La sede della Vus

di Chia.Fa.

A maggio hanno rischiato di non incassare lo stipendio  a causa di una pesante crisi di liquidità. Sono sul piede di guerra i 400 lavoratori della Vus spa, la multiservizi pubblica che gestisce acqua, gas e igiene urbana nei 22 Comuni che si allungano tra lo Spoletino, il Folignate e la Valnerina. Inutilmente chiedono da mesi chiarezza sulle strategie che il management intende adottare per far fronte all’evoluzione normativa che a stretto giro interesserà, prima, la distribuzione del gas e, poi, quella dell’igiene urbana. E per questo il prossimo 19 giugno le sigle sindacali hanno compattamente convocato un’assemblea dei lavoratori aperta ai sindaci soci della Vus e anche ai capigruppo consiliari di Spoleto e Foligno, i due Comuni più grandi.

«A rischio gli stipendi» La sveglia dei sindacati, insomma, suona violentemente nelle orecchie del mondo politico istituzionale dell’Area vasta, primo imputato per quella «difficile situazione aziendale che ha messo a repentaglio l’erogazione degli stipendi». Ma dalla paura di non portare a casa la mensilità ad un attacco a tutto campo sulle logiche politiche che da sempre ingessano la Vus il passo è breve, brevissimo.

«Basta occupazione di poltrone» Sì, perché le parole dei sindacati non lasciano scampo a dubbi. «Basta con le gestioni ‘vecchia maniera’, per la nomina del presidente si sono attesi dieci mesi, periodo durante il quale l’azienda ha navigato a vista in uno dei periodi più difficili per il settore dei servizi, ai lavoratori e ai cittadini non interessa a chi compete la nomina per l’occupazione di poltrone strategiche, ma interessa che il management abbia competenze e professionalità da mettere al servizio dell’azienda». L’affondo non risparmia neanche l’attesa nomina del direttore generale: «La Vus ha già in organico con contratti a tempo indeterminato quattro direttori e un dirigente, piuttosto che continuare a fare aumentare i costi del personale, sarebbe il caso di individuare un dg di provata capacità che possa operare senza interferenze».

L’assemblea dei lavoratori del 19 Anche perché le sfide che Vus dovrà affrontare sono molteplici, a cominciare dalla gara con cui per la distribuzione del gas subentrerà entro la fine dell’anno un Gestore indipendente.

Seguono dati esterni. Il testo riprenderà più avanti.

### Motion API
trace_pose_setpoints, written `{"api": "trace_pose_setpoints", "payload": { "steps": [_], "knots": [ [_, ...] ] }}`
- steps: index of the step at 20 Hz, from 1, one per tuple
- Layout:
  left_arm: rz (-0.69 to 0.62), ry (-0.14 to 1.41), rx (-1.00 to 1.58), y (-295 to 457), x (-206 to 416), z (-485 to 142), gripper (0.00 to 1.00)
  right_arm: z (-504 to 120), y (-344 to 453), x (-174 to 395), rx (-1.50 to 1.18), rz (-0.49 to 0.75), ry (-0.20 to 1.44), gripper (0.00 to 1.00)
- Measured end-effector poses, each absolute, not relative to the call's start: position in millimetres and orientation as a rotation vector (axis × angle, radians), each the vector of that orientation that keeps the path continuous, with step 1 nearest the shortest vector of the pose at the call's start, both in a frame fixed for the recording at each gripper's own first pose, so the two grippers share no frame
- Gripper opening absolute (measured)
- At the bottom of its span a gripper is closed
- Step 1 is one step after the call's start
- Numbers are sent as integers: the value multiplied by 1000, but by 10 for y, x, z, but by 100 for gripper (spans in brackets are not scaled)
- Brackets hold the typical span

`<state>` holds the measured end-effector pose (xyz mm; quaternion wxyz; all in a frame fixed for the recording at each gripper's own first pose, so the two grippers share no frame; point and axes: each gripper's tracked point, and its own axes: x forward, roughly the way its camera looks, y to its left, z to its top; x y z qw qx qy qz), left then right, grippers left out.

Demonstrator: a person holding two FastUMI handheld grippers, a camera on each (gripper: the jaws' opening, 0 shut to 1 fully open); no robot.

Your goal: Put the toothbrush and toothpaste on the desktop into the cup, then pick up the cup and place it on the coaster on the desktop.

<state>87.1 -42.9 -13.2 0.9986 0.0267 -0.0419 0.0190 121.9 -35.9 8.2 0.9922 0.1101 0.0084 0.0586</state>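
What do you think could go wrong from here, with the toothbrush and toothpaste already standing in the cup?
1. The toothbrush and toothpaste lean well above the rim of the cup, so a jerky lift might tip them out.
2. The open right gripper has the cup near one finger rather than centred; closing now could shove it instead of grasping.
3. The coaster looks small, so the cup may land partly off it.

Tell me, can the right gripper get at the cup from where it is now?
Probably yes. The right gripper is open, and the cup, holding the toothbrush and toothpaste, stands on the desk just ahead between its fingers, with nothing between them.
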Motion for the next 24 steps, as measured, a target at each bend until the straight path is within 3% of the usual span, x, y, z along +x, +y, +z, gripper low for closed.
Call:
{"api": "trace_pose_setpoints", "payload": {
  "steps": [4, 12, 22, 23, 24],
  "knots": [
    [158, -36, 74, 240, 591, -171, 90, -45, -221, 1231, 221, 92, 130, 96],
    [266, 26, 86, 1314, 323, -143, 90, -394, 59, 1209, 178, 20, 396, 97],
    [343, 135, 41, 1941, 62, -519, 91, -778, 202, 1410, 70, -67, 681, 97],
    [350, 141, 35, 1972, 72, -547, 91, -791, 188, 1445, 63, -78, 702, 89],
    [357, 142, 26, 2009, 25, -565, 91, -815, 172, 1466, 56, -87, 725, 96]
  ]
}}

E su questo punto i sindacati si interrogano «Quali sono i criteri attraverso i quali sarà individuato il personale che sarà assegnato al Gestore indipendente, ossia alla parte di attività del gas che andrà a gara?». E forse qualche risposta potrebbe arrivare il 19 giugno quando i lavoratori e sindacati si riuniranno alla presenza di sindaci e forze politiche dei due Comuni più grandi.